I’m getting interesting feedback from attorneys close to the recently-decided EEOC vs. The Picture People case, suggesting the 10th Circuit Court of Appeals’ decision in favor of the national retail portrait studio chain marks a new wind blowing in from the federal courts — one that is increasingly critical of the U.S. Equal Employment Opportunity Commission.
The ruling, issued July 10, denies the EEOC’s appeal of a 2011 ruling by the U.S. District Court for the District of Colorado. That ruling granted summary judgment for Picture People on the grounds that its requirement that studio “performers” be strong in verbal-communication skills did not discriminate against a deaf worker.
In a nutshell, Picture People hired Jessica Chrysler in 2007 to work as a photographer in one of the company’s Littleton, Colo., studios, knowing she was deaf. Although she performed a number of her duties, she was later moved into the lab because of the difficulties she had communicating with customers by writing notes. (Though the company initially tried her out this way, it found the note writing was cumbersome and awkward given the 20-minute duration of each portrait sitting.) Picture People eventually cut her hours and she eventually left her job.
The EEOC sued, claiming the company did not do enough to accommodate her and the District Court sided with the company, holding that oral communication was an essential function of the performer job. The appeals court upheld that. For a whole lot more on this case than I could possibly blog about, here is a piece written for HREOnline™ by Merrily S. Archer of EEO Solutions in Denver, the attorney representing Picture People, and here is a summary of the District Court decision as well as a summary of this latest Appeals Court ruling from a blog by Seyfarth Shaw partner Gerald L. Maatman Jr.
Although the EEOC press release announcing its lawsuit in October, 2009, was recently taken down from the agency’s website, my printed copy offers a much different account, saying “managers picked on Chrysler, forced her to work in the back of the store away from the public, and ultimately, eliminated her work hours entirely.” It also claims she was retaliated against for complaining. “Employers all too frequently underestimate the ability of deaf employees to serve in a customer-service capacity,” EEOC Phoenix Regional Attorney Mary Jo O’Neill says in that release.
On the contrary, Archer says, “this case is huge, because it demonstrates just how far the EEOC will go to substitute its judgment for our employers’ regarding what constitutes minimally effective job performance. As I laid out in my response brief,” she says, “Congress was very clear when it passed the Americans with Disabilities Act that an employer would never be required to fundamentally alter the essential functions of a job to accommodate a disabled employee.

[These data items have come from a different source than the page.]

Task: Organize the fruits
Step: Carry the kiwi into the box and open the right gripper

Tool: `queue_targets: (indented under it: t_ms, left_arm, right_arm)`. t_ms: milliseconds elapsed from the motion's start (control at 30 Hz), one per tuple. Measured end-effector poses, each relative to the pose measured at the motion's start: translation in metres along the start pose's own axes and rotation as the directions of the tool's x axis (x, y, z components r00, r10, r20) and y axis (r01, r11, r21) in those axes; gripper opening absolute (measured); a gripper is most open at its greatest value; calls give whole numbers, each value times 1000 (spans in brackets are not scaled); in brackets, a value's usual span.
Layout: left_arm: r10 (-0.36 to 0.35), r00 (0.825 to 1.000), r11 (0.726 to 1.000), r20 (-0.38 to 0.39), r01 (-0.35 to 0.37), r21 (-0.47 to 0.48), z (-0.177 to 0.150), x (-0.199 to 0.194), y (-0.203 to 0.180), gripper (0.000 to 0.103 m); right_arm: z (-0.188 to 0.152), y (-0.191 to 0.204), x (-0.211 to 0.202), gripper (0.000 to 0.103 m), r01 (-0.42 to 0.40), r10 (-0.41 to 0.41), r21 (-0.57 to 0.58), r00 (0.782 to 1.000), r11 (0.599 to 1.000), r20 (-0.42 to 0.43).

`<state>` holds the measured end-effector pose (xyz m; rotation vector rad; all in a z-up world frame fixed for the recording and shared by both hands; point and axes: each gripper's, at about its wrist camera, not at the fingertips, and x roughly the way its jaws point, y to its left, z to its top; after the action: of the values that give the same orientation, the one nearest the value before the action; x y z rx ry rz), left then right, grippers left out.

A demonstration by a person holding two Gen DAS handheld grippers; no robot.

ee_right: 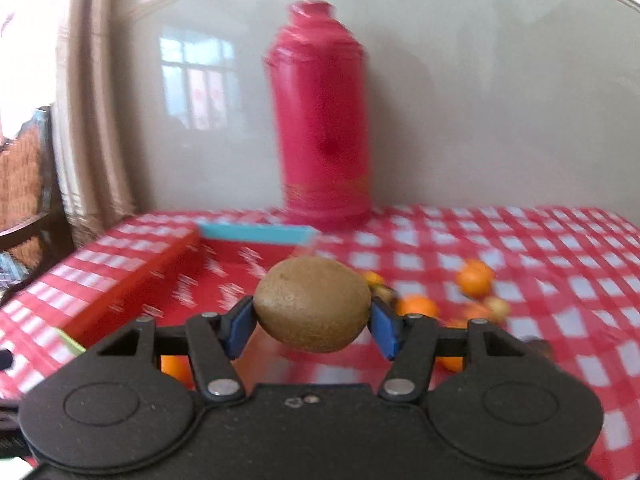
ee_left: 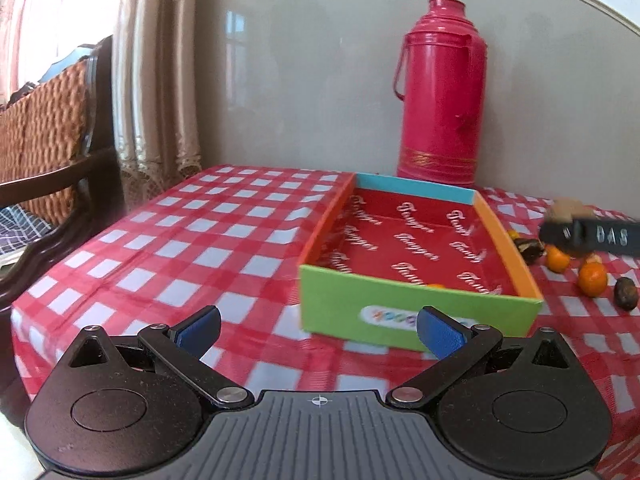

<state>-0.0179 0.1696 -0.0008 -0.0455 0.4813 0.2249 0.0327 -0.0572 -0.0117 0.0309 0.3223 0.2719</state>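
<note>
Both wrist views low over table, facing wall, sharing thermos and box

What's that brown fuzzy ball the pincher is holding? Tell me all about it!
It's a kiwi: an oval fruit with dull brown, finely fuzzy skin, whole and unpeeled. It lies sideways, squeezed at both ends by the blue pads of the right gripper, which alone touch it. It hangs in the air above the checked tablecloth, beside the box.
</note>
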Motion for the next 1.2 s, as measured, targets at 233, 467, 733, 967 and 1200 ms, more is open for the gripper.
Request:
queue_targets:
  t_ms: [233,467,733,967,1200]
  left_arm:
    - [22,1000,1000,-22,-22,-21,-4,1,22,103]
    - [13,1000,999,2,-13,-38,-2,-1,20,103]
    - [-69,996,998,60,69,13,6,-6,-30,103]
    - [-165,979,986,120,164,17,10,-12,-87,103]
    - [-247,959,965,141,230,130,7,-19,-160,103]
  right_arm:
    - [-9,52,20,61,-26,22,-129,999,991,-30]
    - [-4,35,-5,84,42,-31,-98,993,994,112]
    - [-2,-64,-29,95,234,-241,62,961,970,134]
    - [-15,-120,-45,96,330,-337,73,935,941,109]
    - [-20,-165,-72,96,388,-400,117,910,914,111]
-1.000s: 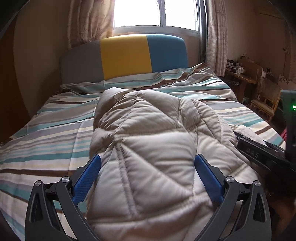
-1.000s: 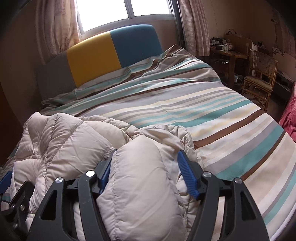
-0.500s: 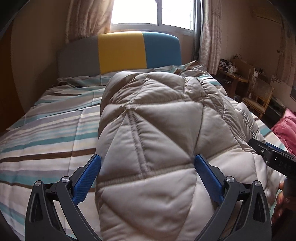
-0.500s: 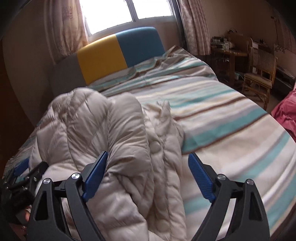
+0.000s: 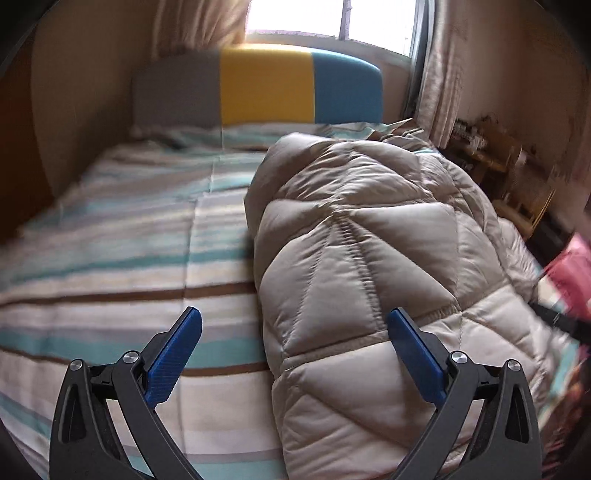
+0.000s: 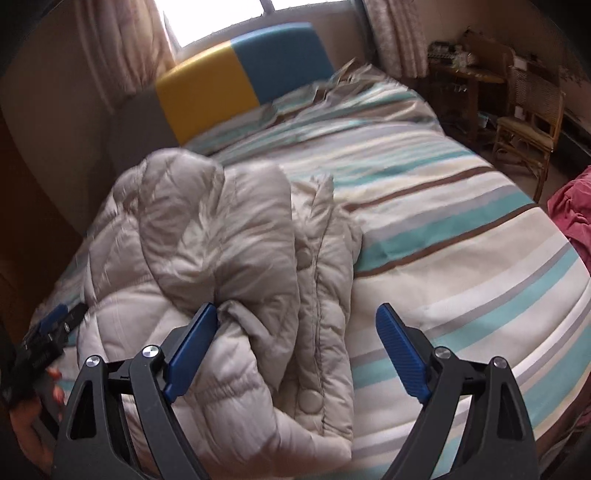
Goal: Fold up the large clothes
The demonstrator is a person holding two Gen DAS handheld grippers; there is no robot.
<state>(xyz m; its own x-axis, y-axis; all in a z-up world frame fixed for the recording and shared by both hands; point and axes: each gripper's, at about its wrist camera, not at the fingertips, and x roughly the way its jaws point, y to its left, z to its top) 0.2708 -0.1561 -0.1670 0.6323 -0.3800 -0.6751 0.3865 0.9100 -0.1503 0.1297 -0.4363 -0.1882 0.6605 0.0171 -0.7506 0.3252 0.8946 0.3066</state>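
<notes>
The right tongs have just opened wide, releasing the beige jacket; the left tongs stand wide, shifted left off it.

A home bedroom: a bed with striped bedding, a grey, yellow and blue headboard, a curtained window and a wicker chair

The puffer jacket hides the bed beyond the left tongs' right finger. The shelf clutter is blurred. The jacket's near hem runs off the lower edge between the right tongs.
</notes>
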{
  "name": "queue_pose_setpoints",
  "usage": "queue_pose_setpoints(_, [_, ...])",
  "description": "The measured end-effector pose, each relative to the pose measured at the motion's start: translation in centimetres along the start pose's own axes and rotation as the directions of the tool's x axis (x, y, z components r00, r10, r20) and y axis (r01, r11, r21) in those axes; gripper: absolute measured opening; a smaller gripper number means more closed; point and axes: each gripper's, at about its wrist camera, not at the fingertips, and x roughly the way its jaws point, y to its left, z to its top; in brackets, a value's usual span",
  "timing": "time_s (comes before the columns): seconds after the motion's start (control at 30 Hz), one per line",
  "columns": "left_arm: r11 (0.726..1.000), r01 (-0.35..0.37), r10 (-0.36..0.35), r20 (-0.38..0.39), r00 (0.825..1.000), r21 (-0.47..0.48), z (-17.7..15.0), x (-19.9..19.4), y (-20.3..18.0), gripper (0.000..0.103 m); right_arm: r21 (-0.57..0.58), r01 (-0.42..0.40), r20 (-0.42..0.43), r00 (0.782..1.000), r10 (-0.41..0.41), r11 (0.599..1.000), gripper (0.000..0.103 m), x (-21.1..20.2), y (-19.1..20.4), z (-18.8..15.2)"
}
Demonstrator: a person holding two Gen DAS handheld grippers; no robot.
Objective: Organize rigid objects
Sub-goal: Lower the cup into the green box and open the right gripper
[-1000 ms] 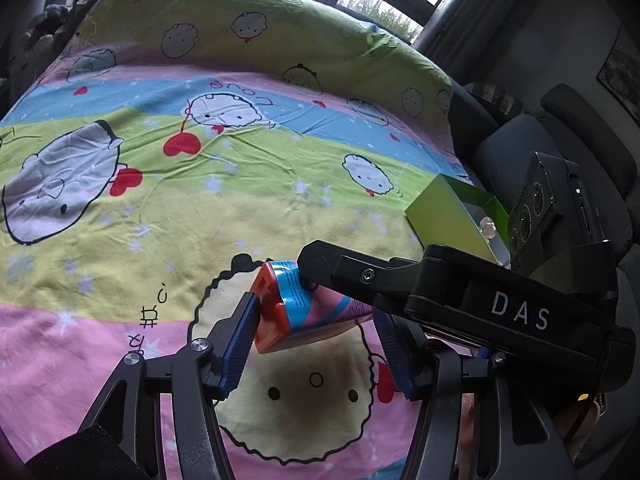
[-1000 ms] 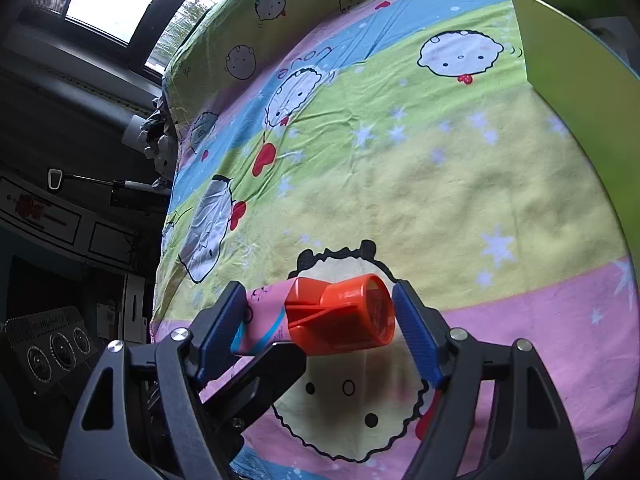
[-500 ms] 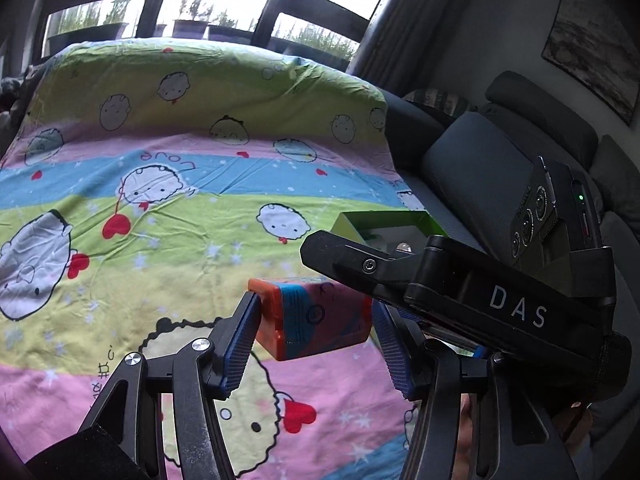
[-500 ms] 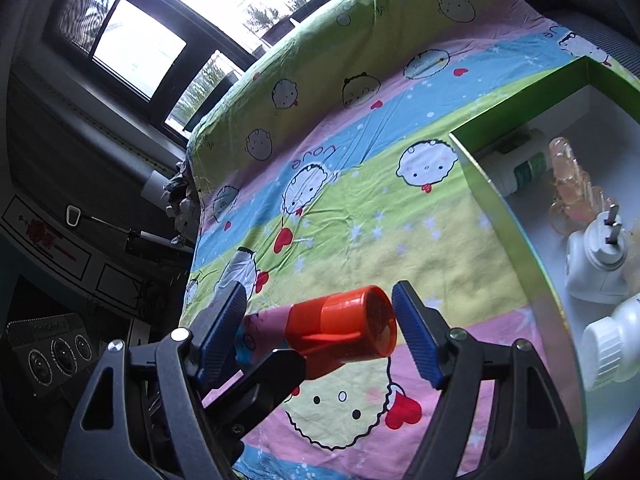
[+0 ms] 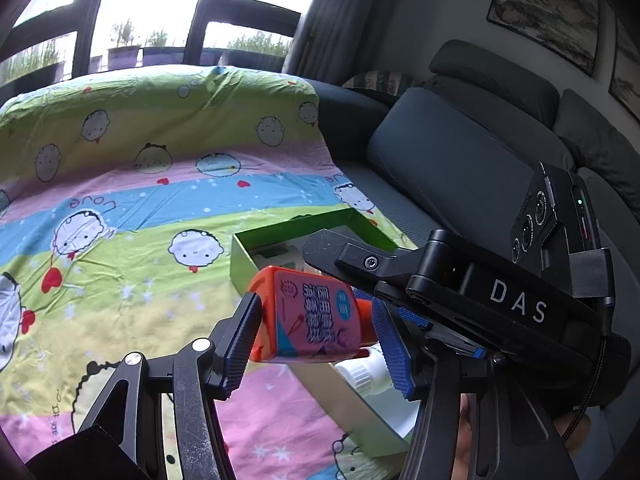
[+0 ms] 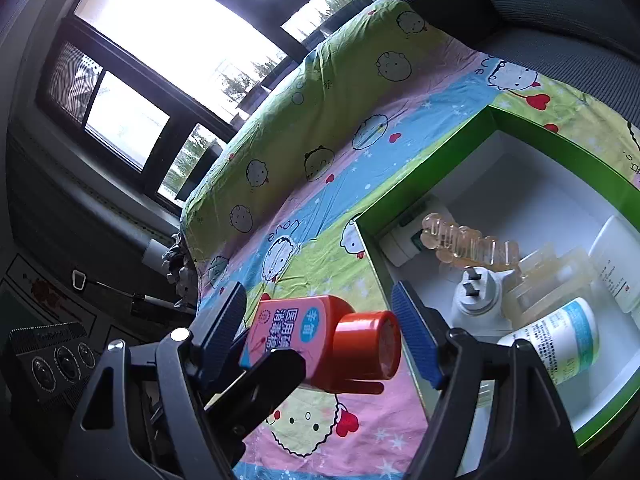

“When Bush (41) signed the ADA into law on July 26, 1990, he talked about the careful balances that Congress struck between the disabled and employer communities,” says Archer. “This decision helps restore that balance from the weight of the EEOC’s aggressive ADA interpretations and enforcement.”
What’s even more interesting, says Maatman, chair of his firm’s class-action defense group, is that this decision is actually “one in a series of cases in which federal judges have, in essence, rejected the EEOC lawsuits for having [little to no] evidence to back them up.” He lists these other recent decisions against the EEOC on his blog as illustration:
* EEOC vs. Cintas Corp., 2011 U.S. Dist. LEXIS 86228 (E.D. Mich. Aug. 4, 2011) (ordering the EEOC to pay defendant $2,638,443.93 in attorneys’ fees and costs),
* EEOC vs. Tricore Ref. Labs., 2011 U.S. Dist. LEXIS 151417 (D. N.M. Oct. 26, 2011) (ordering the EEOC to pay defendant $140,571.62 in attorneys’’ fees),
* EEOC vs. CRST Van Expedited Inc., 2010 U.S. Dist. LEXIS 11125 (N.D. Iowa Feb. 9, 2010) (ordering the EEOC to pay defendant $4,467,442.90 in attorneys’ fees),
* EEOC vs. CRST Van Expedited Inc., 679 F.3d 657, 698 (8th Cir. Iowa 2012) (reversing and remanding the district court’s award of $4,467,442.90 in attorneys’ fees).
He’s telling his CHRO clients to make sure they discuss this new atmosphere in the judiciary with their legal counsel. “Knowing the EEOC has been sanctioned around the nation is one of a number of factors upon which you should [plot your defense, should you be the subject of an EEOC lawsuit].”
For the record, P. David Lopez, general counsel for the EEOC, says his agency “does not file unsubstantiated claims [and] we do not think there is a new trend in the federal judicial system finding against the EEOC due to lack of evidence.”
Like I said back at the top of this monolithic blog post, interesting feedback.